The aftermath of a school shooting hangs over the stagey but well-acted Mass
Four excellent actors carry this un-cinematic drama about a meeting of bereaved parents
Is Mass the most un-cinematic movie of the year? Set largely in a single flat-looking room in the back of a church that could be anywhere in America, actor-turned-director Fran Kranz’s debut definitely isn’t much to look at. Two middle-class couples— Gail (Martha Plimpton) and Jay (Jason Isaacs), Linda (Ann Dowd) and Richard (Reed Birney)—have been brought together for a face-to-face meeting by a professional mediator; they spend most of the film sitting around a plastic table in ambient anonymity. The pacing is unhurried and more or less real-time. The dead air is tense and plentiful. At one point, something like 30 minutes passes without any of the characters getting up from their seat. In keeping with the theatricality, they talk or, more often, monologue—not so much about subjects as around them.
There’s a fair amount to admire about the film, as the subjects Kranz has chosen for his first feature are ones that are, perversely, both delicate and heavy: grief, trauma, guilt. At the beginning, before either couple’s arrival, a couple of church volunteers, equal parts stagehands and chorus, set the scene. Will they need snacks? Probably not, but there’s a lot of them anyway. Where should the box of tissues go? Will the boy practicing piano upstairs be a distraction?

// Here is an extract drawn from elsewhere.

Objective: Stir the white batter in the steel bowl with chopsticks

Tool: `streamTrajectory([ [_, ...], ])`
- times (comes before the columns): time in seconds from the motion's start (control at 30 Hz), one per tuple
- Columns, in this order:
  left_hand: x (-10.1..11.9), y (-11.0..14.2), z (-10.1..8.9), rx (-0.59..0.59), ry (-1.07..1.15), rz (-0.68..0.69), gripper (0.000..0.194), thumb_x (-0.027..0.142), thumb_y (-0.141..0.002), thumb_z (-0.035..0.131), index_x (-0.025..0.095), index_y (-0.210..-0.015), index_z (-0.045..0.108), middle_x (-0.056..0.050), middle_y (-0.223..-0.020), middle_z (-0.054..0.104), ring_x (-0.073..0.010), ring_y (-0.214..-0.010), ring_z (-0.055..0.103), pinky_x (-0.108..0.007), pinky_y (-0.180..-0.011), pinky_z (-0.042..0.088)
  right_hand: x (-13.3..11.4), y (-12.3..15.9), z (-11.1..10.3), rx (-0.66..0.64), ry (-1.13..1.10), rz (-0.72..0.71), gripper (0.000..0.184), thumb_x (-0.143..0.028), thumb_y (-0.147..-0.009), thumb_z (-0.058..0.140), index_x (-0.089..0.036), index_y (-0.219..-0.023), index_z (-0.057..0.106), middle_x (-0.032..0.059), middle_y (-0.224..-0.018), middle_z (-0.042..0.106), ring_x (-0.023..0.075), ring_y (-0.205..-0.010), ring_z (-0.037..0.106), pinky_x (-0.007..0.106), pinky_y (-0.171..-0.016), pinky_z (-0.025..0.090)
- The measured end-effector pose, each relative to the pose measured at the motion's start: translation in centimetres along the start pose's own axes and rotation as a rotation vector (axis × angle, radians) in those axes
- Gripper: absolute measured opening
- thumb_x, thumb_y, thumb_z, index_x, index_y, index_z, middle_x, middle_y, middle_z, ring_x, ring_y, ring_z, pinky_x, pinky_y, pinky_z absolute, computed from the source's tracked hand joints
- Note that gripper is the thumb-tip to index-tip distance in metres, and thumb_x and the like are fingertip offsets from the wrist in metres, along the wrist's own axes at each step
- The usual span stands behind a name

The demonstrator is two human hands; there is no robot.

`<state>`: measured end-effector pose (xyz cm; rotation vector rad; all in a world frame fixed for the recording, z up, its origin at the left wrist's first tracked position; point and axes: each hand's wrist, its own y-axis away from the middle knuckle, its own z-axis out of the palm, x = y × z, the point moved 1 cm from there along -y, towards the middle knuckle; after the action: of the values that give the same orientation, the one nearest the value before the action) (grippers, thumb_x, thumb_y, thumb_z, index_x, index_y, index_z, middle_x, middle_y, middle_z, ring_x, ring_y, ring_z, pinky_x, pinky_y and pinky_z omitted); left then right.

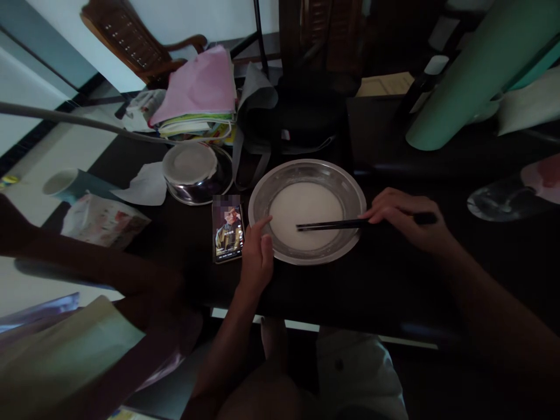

Awkwardness, missteps, and difficulties of communication establish the tone. The couples make their entrance, exchanging stilted greetings and stiff pleasantries. Linda has brought a vase of flowers that she arranged herself; one isn’t entirely sure whether this is a meaningful gesture or a faux pas. References are made to a past lawsuit, some possibly defamatory public statements on Jay’s part, letters sent by Gail, and the number years that have passed. The advice of therapists and counselors is quoted. Gradually, Mass reveals the backstory: a school shooting in which Linda and Richard’s teenage son, Hayden, killed 10 students before committing suicide in the library. Jay and Gail’s son, Evan, was among the victims. That the boys didn’t know each other only adds to the apparent meaninglessness.
It’s a credit to Kranz’s screenplay that Mass doesn’t immediately devolve into shouting. Though Jay and Gail have spent years blaming Richard and Linda for their son’s death, it’s clear that they wouldn’t be here if they didn’t want to forgive them. Nonetheless, Jay (who’s become an anti-gun activist) does eventually launch into a litany of possible causes: America’s culture of violence and gun worship; online alienation and radicalization; psychopathy. Questions of parental obligation arise, too. Shouldn’t Linda and Richard have seen the obvious warning signs? Or isn’t it a parent’s duty to be the only one who doesn’t think their kid is a psycho?
The cast carries the film; Dowd, as Linda, is especially terrific. Yet the feeling that one is watching a latter-day teleplay is hard to shake: The unvisual, periodically clumsy direction never finds a way around the confined space or the ugly lighting. One can applaud Kranz’s restraint. Faced with long, talky scenes or limited locations, budding directors tend to go for amphetamine-addled performances, with actors pacing and gesticulating wildly. The body language here, however, is strictly realistic. But with every shot looking more or less the same, the result remains stifled and airless.